# Looming FDA Regulation



## Bruck (Jan 8, 2013)

Washington Post Article

Lots of little factoids but no real information about what the FDA intends to regulate. My magic 8 ball says they will limit choices and, either directly or indirectly, make things cost more.:frusty:


----------



## CarnivorousPelican (Jan 25, 2013)

Little birdie told me that eventually the FDA will regulate tobacco as a drug... ( opinion, rumor, fear mongering ) but it has substance...


----------



## Bruck (Jan 8, 2013)

CarnivorousPelican said:


> Little birdie told me that eventually the FDA will regulate tobacco as a drug... ( opinion, rumor, fear mongering ) but it has substance...


Then will we have to get a doctor's note to buy "medicinal tobacco?"


----------



## Adam (Jun 17, 2010)

I'm gunna love getting my doc to write me a prescription for My Father Lanceros and have it covered by insurance...


----------



## CarnivorousPelican (Jan 25, 2013)

Adam said:


> I'm gunna love getting my doc to write me a prescription for My Father Lanceros and have it covered by insurance...

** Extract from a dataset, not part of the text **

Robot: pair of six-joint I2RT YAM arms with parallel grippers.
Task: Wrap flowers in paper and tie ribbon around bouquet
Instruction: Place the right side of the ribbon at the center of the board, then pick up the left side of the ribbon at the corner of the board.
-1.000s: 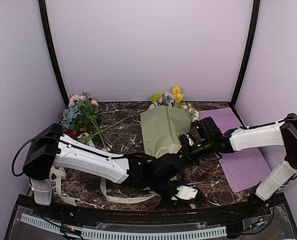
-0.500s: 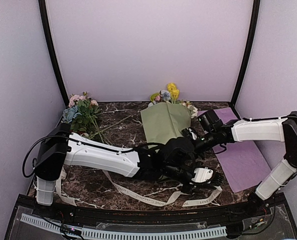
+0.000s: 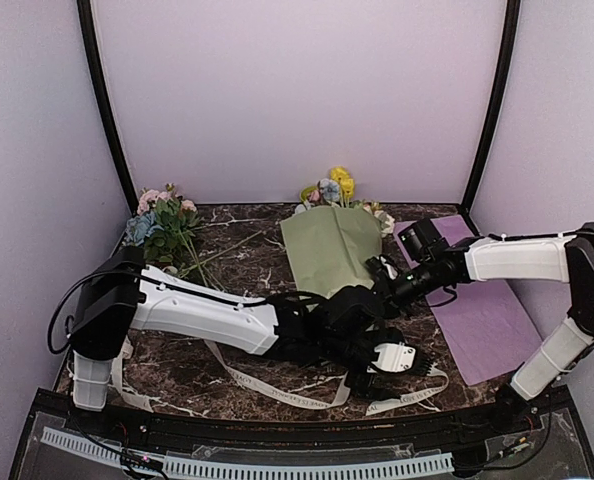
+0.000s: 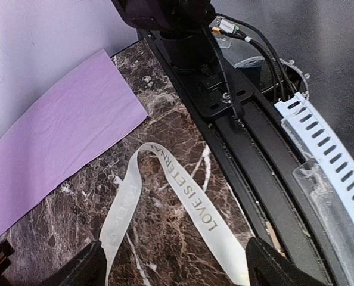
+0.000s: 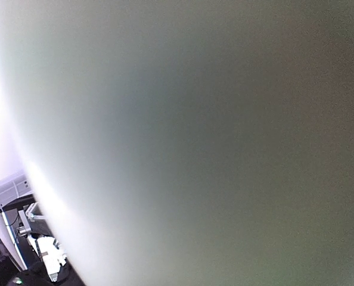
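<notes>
Left wrist view shows the left gripper (image 4: 176, 259) spread wide above the ribbon (image 4: 191, 195), which lies looped on the table (image 4: 165, 122). The right gripper (image 3: 383, 282) pinches the bouquet (image 3: 322, 250). Probably best to regrasp the ribbon near its end and keep it flat.

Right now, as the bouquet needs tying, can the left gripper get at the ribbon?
Probably yes. The left gripper stands open close to the ribbon, whose loop lies uncovered on the marble table just ahead of its fingers.
</notes>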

Well I believe the doctor will show you that all this time you have not been using the lancero in the best medical way... :banana:


----------



## Adam (Jun 17, 2010)

When i get to the age of needing a colonoscopy I hope my doctors fingers are lanceros.


----------



## CarnivorousPelican (Jan 25, 2013)

Adam said:


> When i get to the age of needing a colonoscopy I hope my doctors fingers are lanceros.

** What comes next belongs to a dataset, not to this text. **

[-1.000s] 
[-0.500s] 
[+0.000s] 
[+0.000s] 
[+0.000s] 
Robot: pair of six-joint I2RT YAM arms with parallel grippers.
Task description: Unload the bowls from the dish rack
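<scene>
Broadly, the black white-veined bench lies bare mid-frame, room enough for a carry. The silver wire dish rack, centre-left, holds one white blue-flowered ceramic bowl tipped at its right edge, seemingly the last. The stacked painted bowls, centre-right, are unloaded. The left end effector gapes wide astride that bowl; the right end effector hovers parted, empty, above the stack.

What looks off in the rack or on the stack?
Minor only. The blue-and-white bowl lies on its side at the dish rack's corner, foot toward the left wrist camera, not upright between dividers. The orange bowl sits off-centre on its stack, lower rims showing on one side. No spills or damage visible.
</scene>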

I would beware of what you wish for 

note: In all seriousness the FDA regulation of tobacco is a serious matter and I believe it is going to be the slippery slope they may get cigars out of it this time around but there will be more chances that they will continue to push the issue unless there is some sort of strong lobby...


----------



## ejewell (Feb 19, 2013)

Anyone want to weigh in on this?

https://petitions.whitehouse.gov/petition/not-allow-fda-regulate-premium-cigars/BKspSSnN

I'm sure it is still speculation to some extent, but as if I don't have enough to worry about this comes up.


----------



## christian1971 (Jul 8, 2010)

I may have to become the next Alcapone.:hat:


----------



## CarnivorousPelican (Jan 25, 2013)

christian1971 said:


> I may have to become the next Alcapone.:hat:


I think there are plenty of people ahead of you on that one...  It costs something like 20 cents a pack I believe or something insane. It is super cheap if you do it in bulk growing etc and run an efficient operation...


----------



## fdfirebiz (Sep 30, 2012)

I signed the petition a while ago does anyone know when there decision is supposed to happen?


----------



## christian1971 (Jul 8, 2010)

I signed the petition. Our wonderful state of MN is planning to tax tobacco even more very soon. I say ok, but in return let us get back our smoking bars etc.


----------



## Livin' Legend (Sep 23, 2012)

I might not be against taxes going up if I ever saw any tangible return for my money. Unfortunately, no matter how much money the government gets (state or fed), everything that money is supposed to pay for is still crappy as ever, in some cases declining. The only thing I really see is politicians multiplying and getting richer.


----------



## Tobias Lutz (Feb 18, 2013)

Livin' Legend said:


> I might not be against taxes going up if I ever saw any tangible return for my money. Unfortunately, no matter how much money the government gets (state or fed), everything that money is supposed to pay for is still crappy as ever, in some cases declining. The only thing I really see is politicians multiplying and getting richer.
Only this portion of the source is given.